EXERCISE AIM: Retype the data exactly, skipping any picture in it.

MATERIAL PROVIDED:
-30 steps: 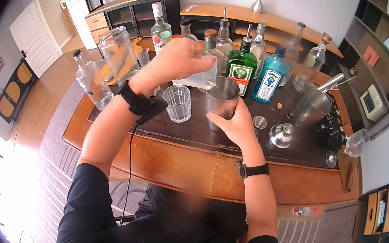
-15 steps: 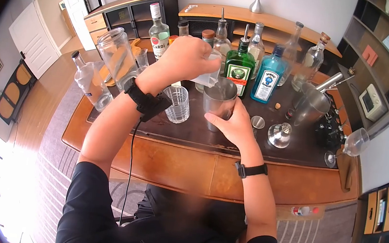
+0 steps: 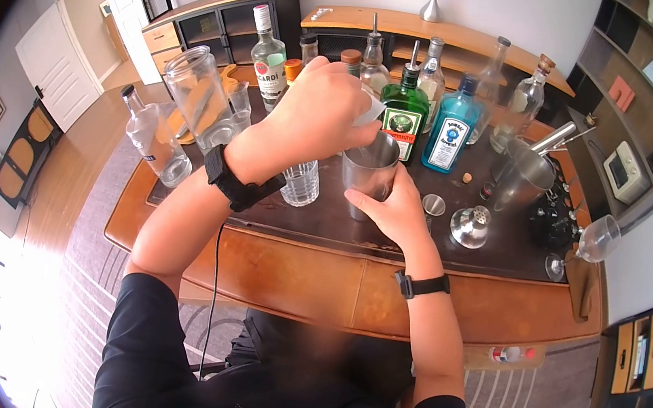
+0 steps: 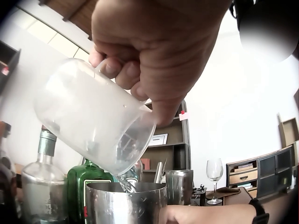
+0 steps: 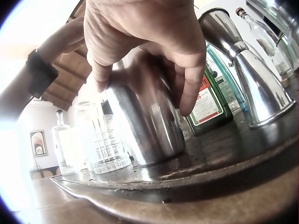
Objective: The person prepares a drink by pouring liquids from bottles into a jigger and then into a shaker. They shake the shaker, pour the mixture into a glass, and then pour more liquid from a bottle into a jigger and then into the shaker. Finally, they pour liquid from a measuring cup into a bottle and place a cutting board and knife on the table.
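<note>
My left hand (image 3: pixel 317 113) grips the handle of a translucent plastic jug (image 4: pixel 88 114), tipped steeply with its rim low. Clear liquid runs from the jug into a metal shaker tin (image 4: pixel 126 205). My right hand (image 3: pixel 395 208) holds that tin (image 5: pixel 145 121) round its side, thumb on one face and fingers on the other, while its base stands on the dark table top. In the head view the left hand hides most of the jug. Beside the tin stands a cut-glass tumbler (image 3: pixel 301 183), partly behind the left wrist.
Behind the tin are a green bottle (image 3: pixel 404 107), a blue bottle (image 3: pixel 449 133) and several clear bottles. To the right stand a jigger (image 3: pixel 433 206), a strainer-topped shaker lid (image 3: pixel 470 227), a second metal tin (image 3: pixel 524 173) and a wine glass (image 3: pixel 599 239). A large glass jar (image 3: pixel 197 94) stands left.
My left hand has tilted the jug further and shifted slightly right over the tin, covering more of the jug in the head view. The right hand and tin stay almost in place.
</note>
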Available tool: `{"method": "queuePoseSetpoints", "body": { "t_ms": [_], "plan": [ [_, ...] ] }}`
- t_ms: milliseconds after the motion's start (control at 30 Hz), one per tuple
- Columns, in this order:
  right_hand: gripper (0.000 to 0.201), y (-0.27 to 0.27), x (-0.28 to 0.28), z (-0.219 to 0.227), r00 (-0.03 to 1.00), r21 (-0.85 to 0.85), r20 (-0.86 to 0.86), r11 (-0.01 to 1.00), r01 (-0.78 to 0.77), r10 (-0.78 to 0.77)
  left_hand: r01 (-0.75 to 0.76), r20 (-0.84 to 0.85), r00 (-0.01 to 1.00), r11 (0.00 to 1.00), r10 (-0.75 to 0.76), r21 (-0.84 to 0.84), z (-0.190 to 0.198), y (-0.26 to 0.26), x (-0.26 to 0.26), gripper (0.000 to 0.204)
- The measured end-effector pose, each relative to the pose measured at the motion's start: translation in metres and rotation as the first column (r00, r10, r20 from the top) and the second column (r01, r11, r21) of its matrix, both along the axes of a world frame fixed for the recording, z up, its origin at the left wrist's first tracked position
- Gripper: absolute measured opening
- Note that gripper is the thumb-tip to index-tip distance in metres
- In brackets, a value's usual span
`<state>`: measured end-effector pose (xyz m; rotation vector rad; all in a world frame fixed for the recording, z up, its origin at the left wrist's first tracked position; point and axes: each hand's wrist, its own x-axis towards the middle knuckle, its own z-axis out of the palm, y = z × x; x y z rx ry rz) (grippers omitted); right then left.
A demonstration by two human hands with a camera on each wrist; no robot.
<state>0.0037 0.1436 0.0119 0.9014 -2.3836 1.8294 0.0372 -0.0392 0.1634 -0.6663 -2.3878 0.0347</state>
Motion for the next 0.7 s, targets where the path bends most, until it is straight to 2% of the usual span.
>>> {"method": "queuePoseSetpoints", "body": {
  "t_ms": [100, 200, 400, 500, 600, 700],
  "plan": [
    [0.074, -0.001, -0.001, -0.002, 1.0, 0.005, -0.013, 1.0, 0.007, -0.007, 0.169, -0.196, 0.965, 0.984, -0.176, -0.05, -0.007, -0.002, -0.003, 0.032],
    [0.074, -0.001, -0.002, -0.005, 1.0, 0.001, -0.017, 1.0, 0.015, -0.015, 0.17, -0.16, 0.969, 0.977, -0.19, -0.13, -0.008, -0.002, -0.002, 0.029],
    [0.074, 0.0, 0.001, 0.001, 1.0, 0.035, 0.006, 0.999, 0.029, -0.029, 0.234, -0.157, 0.955, 0.965, -0.251, -0.119, -0.014, -0.008, -0.002, 0.031],
    [0.075, 0.0, 0.001, 0.0, 0.999, 0.047, -0.003, 0.998, 0.044, -0.044, 0.248, -0.217, 0.943, 0.967, -0.253, -0.05, -0.008, -0.009, 0.003, 0.031],
    [0.076, 0.0, -0.001, -0.002, 0.999, 0.045, -0.01, 0.998, 0.041, -0.04, 0.255, -0.198, 0.941, 0.96, -0.273, -0.112, -0.022, -0.01, 0.001, 0.032],
    [0.076, -0.001, 0.0, -0.002, 0.999, 0.033, -0.018, 0.998, 0.046, -0.046, 0.208, -0.251, 0.944, 0.977, -0.214, -0.047, -0.024, -0.013, 0.005, 0.032]
  ]
}}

REPLY:
-30 steps: 
-15 steps: 
+0 steps: 
+0 steps: 
+0 steps: 
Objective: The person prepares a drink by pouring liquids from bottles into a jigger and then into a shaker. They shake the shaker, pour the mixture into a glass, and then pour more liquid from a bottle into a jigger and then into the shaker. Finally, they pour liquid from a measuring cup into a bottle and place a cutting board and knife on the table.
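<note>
My left hand (image 3: pixel 317 113) grips the handle of a translucent plastic jug (image 4: pixel 88 114), tipped steeply with its rim low. Clear liquid runs from the jug into a metal shaker tin (image 4: pixel 126 205). My right hand (image 3: pixel 395 208) holds that tin (image 5: pixel 145 121) round its side, thumb on one face and fingers on the other, while its base stands on the dark table top. In the head view the left hand hides most of the jug. Beside the tin stands a cut-glass tumbler (image 3: pixel 301 183), partly behind the left wrist.
Behind the tin are a green bottle (image 3: pixel 404 107), a blue bottle (image 3: pixel 449 133) and several clear bottles. To the right stand a jigger (image 3: pixel 433 206), a strainer-topped shaker lid (image 3: pixel 470 227), a second metal tin (image 3: pixel 524 173) and a wine glass (image 3: pixel 599 239). A large glass jar (image 3: pixel 197 94) stands left.
My left hand has tilted the jug further and shifted slightly right over the tin, covering more of the jug in the head view. The right hand and tin stay almost in place.
</note>
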Available tool: `{"method": "queuePoseSetpoints", "body": { "t_ms": [_], "plan": [ [_, ...] ] }}`
- t_ms: milliseconds after the motion's start (control at 30 Hz), one per tuple
- Columns, in this order:
  right_hand: gripper (0.000 to 0.201), y (-0.27 to 0.27), x (-0.28 to 0.28), z (-0.219 to 0.227), r00 (-0.03 to 1.00), r21 (-0.85 to 0.85), r20 (-0.86 to 0.86), r11 (-0.01 to 1.00), r01 (-0.78 to 0.77), r10 (-0.78 to 0.77)
  left_hand: r01 (-0.75 to 0.76), r20 (-0.84 to 0.85), r00 (-0.01 to 1.00), r11 (0.00 to 1.00), r10 (-0.75 to 0.76), r21 (-0.84 to 0.84), z (-0.190 to 0.198), y (-0.26 to 0.26), x (-0.26 to 0.26), gripper (0.000 to 0.204)
- The measured end-effector pose, each relative to the pose measured at the motion's start: translation in metres and rotation as the first column (r00, r10, r20 from the top) and the second column (r01, r11, r21) of its matrix, both along the axes of a world frame fixed for the recording, z up, its origin at the left wrist's first tracked position
- Gripper: absolute measured opening
- Note that gripper is the thumb-tip to index-tip distance in metres
- In brackets, a value's usual span
`<state>`: measured end-effector pose (xyz m; rotation vector rad; all in a world frame fixed for the recording, z up, its origin at the left wrist's first tracked position; point and axes: each hand's wrist, its own x-axis towards the middle knuckle, its own z-axis out of the palm, y = z × x; x y z rx ry rz) (grippers omitted); right then left.
A demonstration by two human hands with a camera on each wrist; no robot.
<state>0.0037 0.1436 0.0119 0.9014 -2.3836 1.8294 0.0372 -0.0392 0.1634 -0.6663 -2.3878 0.0347</state>
Motion for the next 0.7 s, targets where the path bends most, until it is straight to 2% of the usual span.
>>> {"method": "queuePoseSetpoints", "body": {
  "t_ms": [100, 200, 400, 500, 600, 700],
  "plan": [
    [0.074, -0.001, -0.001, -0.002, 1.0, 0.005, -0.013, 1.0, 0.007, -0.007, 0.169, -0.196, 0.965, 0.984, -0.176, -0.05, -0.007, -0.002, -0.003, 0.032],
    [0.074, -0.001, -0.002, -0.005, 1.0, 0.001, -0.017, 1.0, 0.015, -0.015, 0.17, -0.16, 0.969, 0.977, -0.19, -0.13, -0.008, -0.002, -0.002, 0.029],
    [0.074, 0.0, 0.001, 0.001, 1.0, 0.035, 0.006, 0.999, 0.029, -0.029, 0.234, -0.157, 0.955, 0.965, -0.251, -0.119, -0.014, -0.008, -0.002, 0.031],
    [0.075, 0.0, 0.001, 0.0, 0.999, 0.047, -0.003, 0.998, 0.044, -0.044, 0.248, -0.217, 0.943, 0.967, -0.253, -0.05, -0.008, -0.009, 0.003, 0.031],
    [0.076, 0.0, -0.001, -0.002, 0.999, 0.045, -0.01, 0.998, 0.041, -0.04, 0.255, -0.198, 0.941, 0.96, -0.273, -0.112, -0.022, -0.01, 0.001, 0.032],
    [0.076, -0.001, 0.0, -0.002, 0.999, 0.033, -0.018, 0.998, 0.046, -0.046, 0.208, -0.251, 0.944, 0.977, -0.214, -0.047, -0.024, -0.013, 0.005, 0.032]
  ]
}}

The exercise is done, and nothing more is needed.